** ASSIGNMENT **
In the listing below, find the line that contains "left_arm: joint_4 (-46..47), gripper" and the line that contains "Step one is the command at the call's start". Quote both and every line between them, exactly, and nothing more.

** SUPPLIED DATA **
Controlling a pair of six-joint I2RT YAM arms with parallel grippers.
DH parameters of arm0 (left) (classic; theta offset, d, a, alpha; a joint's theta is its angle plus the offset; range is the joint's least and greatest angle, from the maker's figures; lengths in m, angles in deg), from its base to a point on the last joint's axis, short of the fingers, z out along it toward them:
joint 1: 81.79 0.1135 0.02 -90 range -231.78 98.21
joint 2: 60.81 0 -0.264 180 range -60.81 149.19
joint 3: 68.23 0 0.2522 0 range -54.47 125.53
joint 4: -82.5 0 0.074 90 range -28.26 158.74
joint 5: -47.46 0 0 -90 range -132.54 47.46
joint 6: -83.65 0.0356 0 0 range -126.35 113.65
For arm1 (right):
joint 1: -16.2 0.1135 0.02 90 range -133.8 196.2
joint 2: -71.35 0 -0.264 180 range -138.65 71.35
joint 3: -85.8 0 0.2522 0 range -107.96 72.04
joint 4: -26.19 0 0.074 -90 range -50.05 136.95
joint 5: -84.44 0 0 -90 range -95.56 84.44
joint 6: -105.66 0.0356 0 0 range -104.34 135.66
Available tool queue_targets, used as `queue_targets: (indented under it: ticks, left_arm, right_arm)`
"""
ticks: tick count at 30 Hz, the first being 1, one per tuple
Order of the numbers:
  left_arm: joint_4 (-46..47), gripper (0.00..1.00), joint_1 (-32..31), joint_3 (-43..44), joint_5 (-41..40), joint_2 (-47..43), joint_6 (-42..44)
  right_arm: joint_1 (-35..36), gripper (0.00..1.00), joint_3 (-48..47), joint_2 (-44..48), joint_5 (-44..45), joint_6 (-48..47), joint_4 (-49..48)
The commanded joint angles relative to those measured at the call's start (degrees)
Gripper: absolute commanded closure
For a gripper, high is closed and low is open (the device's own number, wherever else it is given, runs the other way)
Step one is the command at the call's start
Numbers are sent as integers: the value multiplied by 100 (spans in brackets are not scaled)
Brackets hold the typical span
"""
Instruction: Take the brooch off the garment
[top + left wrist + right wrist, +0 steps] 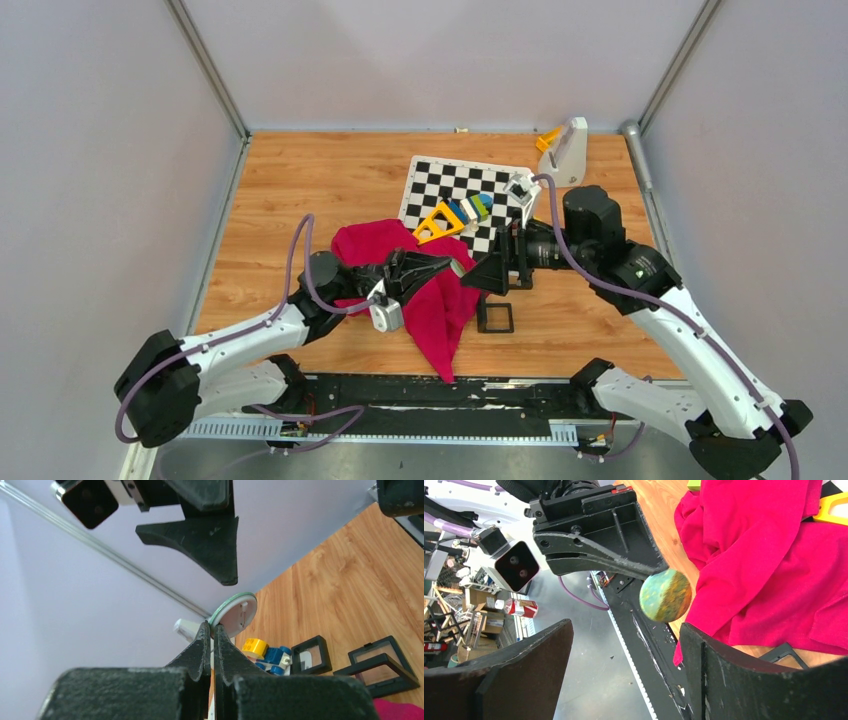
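The brooch [235, 612] is a small round disc, white on its back, with a pale green rim. Its mottled green and yellow face [665, 595] shows in the right wrist view. My left gripper [211, 626] is shut on the brooch's edge and holds it in the air, off the garment [440, 310], a magenta-pink cloth crumpled on the wooden table. My right gripper [626, 630] is open and faces the left one [450, 266] at close range. The brooch hangs just beyond the right gripper's fingertips, closer to the right-hand one.
A black-and-white chequered board [450, 180] lies behind the cloth with a yellow triangle [437, 222] and coloured toy blocks [470, 208] on it. A hollow black square frame [495, 317] sits just right of the cloth. A white stand [570, 150] is at the back right.
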Motion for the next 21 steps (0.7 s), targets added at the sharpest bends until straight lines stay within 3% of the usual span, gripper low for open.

** EXERCISE SOLUTION **
  left_arm: joint_4 (-46..47), gripper (0.00..1.00), joint_1 (-32..31), joint_3 (-43..44), joint_5 (-41..40), joint_2 (-47..43), joint_6 (-42..44)
  right_arm: joint_1 (-35..36), gripper (0.00..1.00), joint_3 (-48..47), joint_2 (-44..48), joint_5 (-44..45), joint_6 (-48..47), joint_4 (-49..48)
The commanded joint angles relative to those measured at the call's start (degrees)
Gripper: absolute commanded closure
For a gripper, high is closed and low is open (the device's own number, wherever else it is given, runs the other way)
Step one is the command at the call's start

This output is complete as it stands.